Static, so you don't need coding skills right?
- 2 minutes read - 402 wordsSo static websites, means there is no code? Could not be more wrong…
From the JAM stack website they provide some best practices and example. There are choices to be made, and each have advantages and disadvantages, making it easy but not sophisticated or sophisticated and too complex.
Long over are the days of me designing web sites, so I needed a setup with Themes capabilities and a well stocked offering of choices in that area.
I went with Hugo, as the CMS
, the setup looked easy enough and straight forward to use. Playing around it used good practices to structure and set up the site and provided templates/themes.
But the experience left me a bit struggling. I’m more then able to deal with a code editor, writing markdown, and executing a website build command. But it did seems like I was catapulted back in time, and not benefiting from 20 years of evolution. Especially on the server side and UI/CMS aspects.
There must be another way… And after some searching, I came across Forestry.io, a clever UI/UX on top of the static CMS system. It supports Hugo and other established and up coming ones.
And that pushed me towards best practices again, the web site is basically code, the CMS compiles it into an output format that can be served/consumed by systems/users. So if what I’m doing is writing code
then Forestry.io is proving an IDE
for me to edit it, and gently pushed me to start using git
for version control, and more specifically Github to manage all aspects of access and distributed nature of handling my website code
.
So first three steps:
- Create an empty website with Hugo
- create a git repository and commit the newly created website into a Github repository
- log into Forestry using Github, and set up the website by pointing to the repository
Sounds simple to list this, took this old-school guy some getting use to (Subversion anyone 😉).

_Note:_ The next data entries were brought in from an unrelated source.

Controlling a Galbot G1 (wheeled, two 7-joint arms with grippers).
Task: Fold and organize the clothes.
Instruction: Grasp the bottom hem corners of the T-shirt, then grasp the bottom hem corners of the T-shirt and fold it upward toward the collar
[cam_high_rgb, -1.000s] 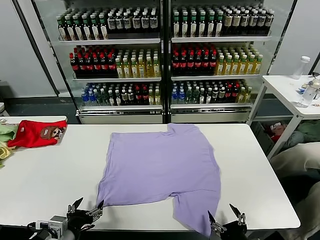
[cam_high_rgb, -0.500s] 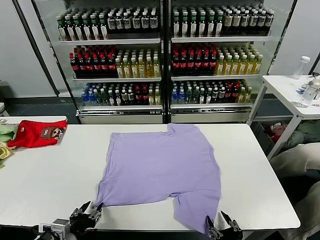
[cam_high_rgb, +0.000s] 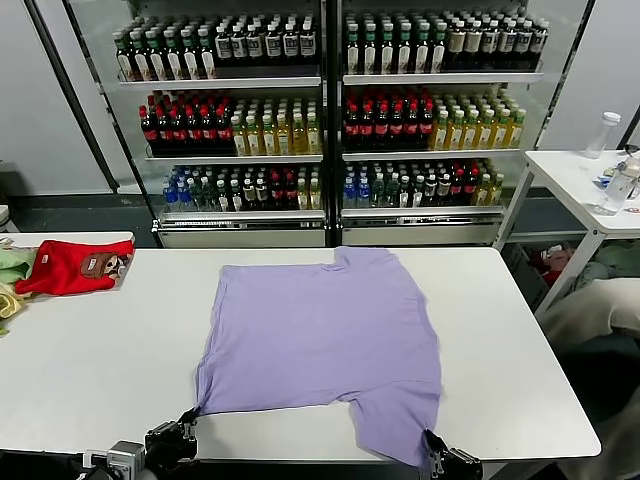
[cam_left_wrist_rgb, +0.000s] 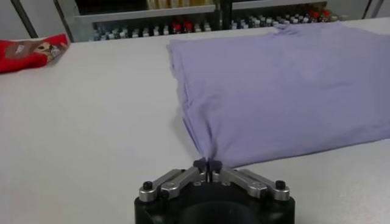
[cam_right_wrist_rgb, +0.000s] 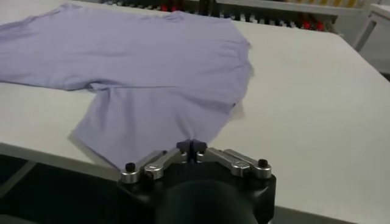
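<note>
The clothes, a plain lavender T-shirt (cam_high_rgb: 320, 340), lie spread flat on the white table (cam_high_rgb: 90, 350), one sleeve reaching the near edge. My left gripper (cam_high_rgb: 188, 420) is shut on the shirt's near left corner at the table's front edge. In the left wrist view that gripper (cam_left_wrist_rgb: 208, 163) pinches a pulled-up point of the shirt (cam_left_wrist_rgb: 286, 85). At the near right my right gripper (cam_high_rgb: 432, 448) is shut on the sleeve's edge. The right wrist view shows this gripper (cam_right_wrist_rgb: 192, 147) clamped on the hem of the shirt (cam_right_wrist_rgb: 152, 61).
A red garment (cam_high_rgb: 72, 266) with a brown patch lies at the table's far left, green and yellow cloth (cam_high_rgb: 10, 268) beside it. Drink coolers (cam_high_rgb: 330, 110) stand behind the table. A second white table (cam_high_rgb: 585, 180) with bottles is at the right.
Both grippers went from wide open to shut, each closing on the shirt's near edge. The left corner is now drawn into a small point.
</note>
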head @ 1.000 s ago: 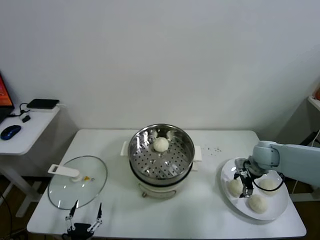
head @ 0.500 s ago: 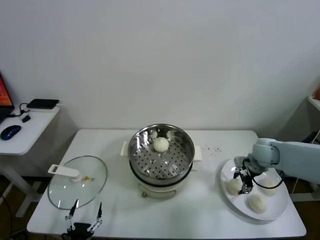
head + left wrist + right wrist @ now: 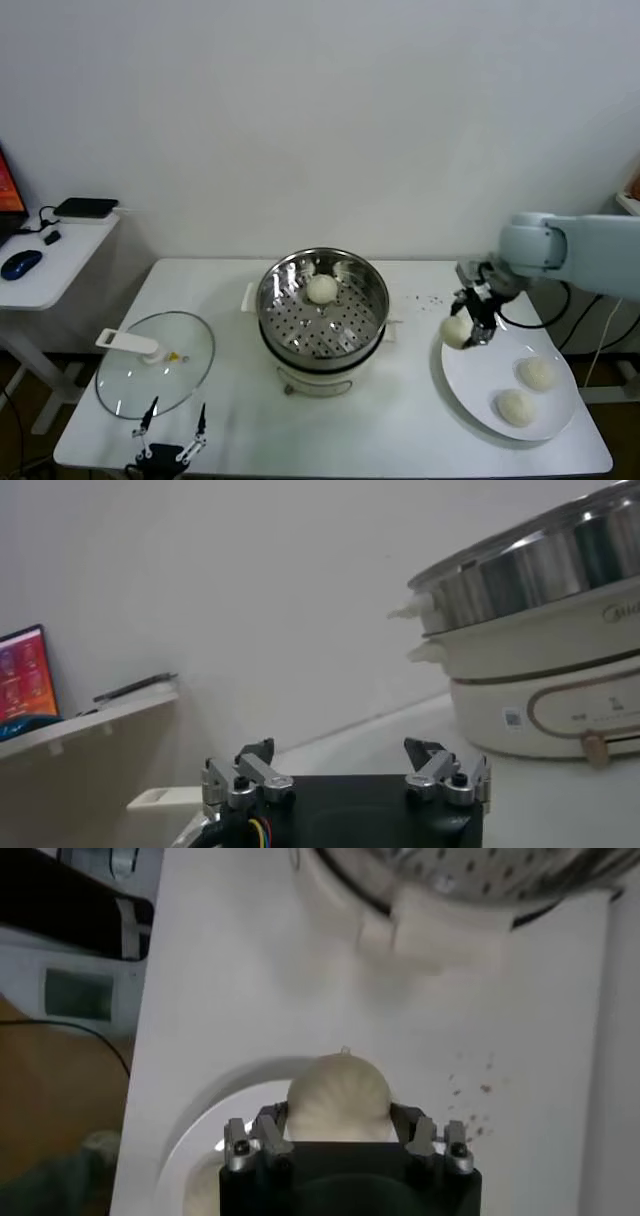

Then selecting a Hugo theme and adding this as a submodule to your repository. Setting up the config file, and finalising the setup in Forestry.
Now, you have content versioning set up, a CMS and a site generator. This brings you into a state where you can contribute the content.
So indeed, no coding yet, only plumbing and tinkering. And, as with anything, the more often you do it, the more natural and normal it feels.